▶ WHAT TO PRODUCE: Word for word, copy all the data and drop the pictures.
[Start of Attachment]
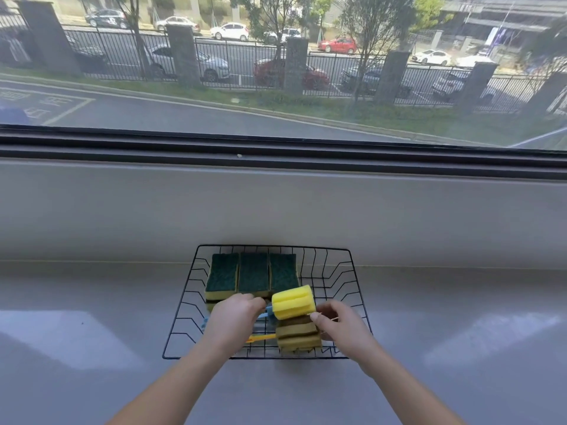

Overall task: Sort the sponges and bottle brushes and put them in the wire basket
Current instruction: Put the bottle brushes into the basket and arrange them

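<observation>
A black wire basket (343, 265) stands on the grey counter against the wall. Three green-topped yellow sponges (253, 274) lie side by side in its back left part. My left hand (233, 320) is shut on the blue handle of a bottle brush, whose yellow foam head (293, 302) hangs over the basket's middle. Below it lie darker olive foam brush heads (297, 334) and a yellow handle (260, 337). My right hand (340, 325) touches the side of those heads, fingers curled; what it grips is hidden.
The grey counter (92, 317) stretches left and right of the basket. A grey wall ledge (276, 204) and a dark window frame rise behind it. The basket's right half (331, 289) holds nothing.
</observation>
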The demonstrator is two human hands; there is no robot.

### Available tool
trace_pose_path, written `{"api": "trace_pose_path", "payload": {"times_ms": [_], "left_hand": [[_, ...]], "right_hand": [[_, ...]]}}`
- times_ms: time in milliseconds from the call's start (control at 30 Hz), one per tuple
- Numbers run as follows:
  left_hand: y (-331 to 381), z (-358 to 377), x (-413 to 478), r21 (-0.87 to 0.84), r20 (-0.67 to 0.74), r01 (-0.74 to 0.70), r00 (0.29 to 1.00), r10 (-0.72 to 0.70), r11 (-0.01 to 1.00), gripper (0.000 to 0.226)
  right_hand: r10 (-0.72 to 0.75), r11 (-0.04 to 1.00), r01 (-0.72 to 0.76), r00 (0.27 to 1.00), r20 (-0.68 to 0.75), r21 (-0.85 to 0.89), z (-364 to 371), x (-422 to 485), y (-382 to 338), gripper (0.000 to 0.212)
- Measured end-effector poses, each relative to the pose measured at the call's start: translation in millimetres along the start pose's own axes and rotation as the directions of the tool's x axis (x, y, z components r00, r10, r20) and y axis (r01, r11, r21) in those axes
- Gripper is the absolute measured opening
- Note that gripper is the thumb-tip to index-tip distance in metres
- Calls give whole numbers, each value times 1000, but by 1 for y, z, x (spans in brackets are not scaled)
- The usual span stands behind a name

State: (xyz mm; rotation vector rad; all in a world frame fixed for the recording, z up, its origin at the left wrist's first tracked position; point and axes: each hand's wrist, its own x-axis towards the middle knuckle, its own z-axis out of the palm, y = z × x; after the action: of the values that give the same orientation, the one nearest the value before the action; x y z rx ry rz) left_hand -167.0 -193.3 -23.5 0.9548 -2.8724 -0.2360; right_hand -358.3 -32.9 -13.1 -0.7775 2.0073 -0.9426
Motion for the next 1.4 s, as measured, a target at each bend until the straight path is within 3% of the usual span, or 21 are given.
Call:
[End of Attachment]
▶ OUTPUT:
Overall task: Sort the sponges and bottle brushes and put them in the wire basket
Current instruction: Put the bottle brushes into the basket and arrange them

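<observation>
A black wire basket (343, 265) stands on the grey counter against the wall. Three green-topped yellow sponges (253, 274) lie side by side in its back left part. My left hand (233, 320) is shut on the blue handle of a bottle brush, whose yellow foam head (293, 302) hangs over the basket's middle. Below it lie darker olive foam brush heads (297, 334) and a yellow handle (260, 337). My right hand (340, 325) touches the side of those heads, fingers curled; what it grips is hidden.
The grey counter (92, 317) stretches left and right of the basket. A grey wall ledge (276, 204) and a dark window frame rise behind it. The basket's right half (331, 289) holds nothing.
</observation>
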The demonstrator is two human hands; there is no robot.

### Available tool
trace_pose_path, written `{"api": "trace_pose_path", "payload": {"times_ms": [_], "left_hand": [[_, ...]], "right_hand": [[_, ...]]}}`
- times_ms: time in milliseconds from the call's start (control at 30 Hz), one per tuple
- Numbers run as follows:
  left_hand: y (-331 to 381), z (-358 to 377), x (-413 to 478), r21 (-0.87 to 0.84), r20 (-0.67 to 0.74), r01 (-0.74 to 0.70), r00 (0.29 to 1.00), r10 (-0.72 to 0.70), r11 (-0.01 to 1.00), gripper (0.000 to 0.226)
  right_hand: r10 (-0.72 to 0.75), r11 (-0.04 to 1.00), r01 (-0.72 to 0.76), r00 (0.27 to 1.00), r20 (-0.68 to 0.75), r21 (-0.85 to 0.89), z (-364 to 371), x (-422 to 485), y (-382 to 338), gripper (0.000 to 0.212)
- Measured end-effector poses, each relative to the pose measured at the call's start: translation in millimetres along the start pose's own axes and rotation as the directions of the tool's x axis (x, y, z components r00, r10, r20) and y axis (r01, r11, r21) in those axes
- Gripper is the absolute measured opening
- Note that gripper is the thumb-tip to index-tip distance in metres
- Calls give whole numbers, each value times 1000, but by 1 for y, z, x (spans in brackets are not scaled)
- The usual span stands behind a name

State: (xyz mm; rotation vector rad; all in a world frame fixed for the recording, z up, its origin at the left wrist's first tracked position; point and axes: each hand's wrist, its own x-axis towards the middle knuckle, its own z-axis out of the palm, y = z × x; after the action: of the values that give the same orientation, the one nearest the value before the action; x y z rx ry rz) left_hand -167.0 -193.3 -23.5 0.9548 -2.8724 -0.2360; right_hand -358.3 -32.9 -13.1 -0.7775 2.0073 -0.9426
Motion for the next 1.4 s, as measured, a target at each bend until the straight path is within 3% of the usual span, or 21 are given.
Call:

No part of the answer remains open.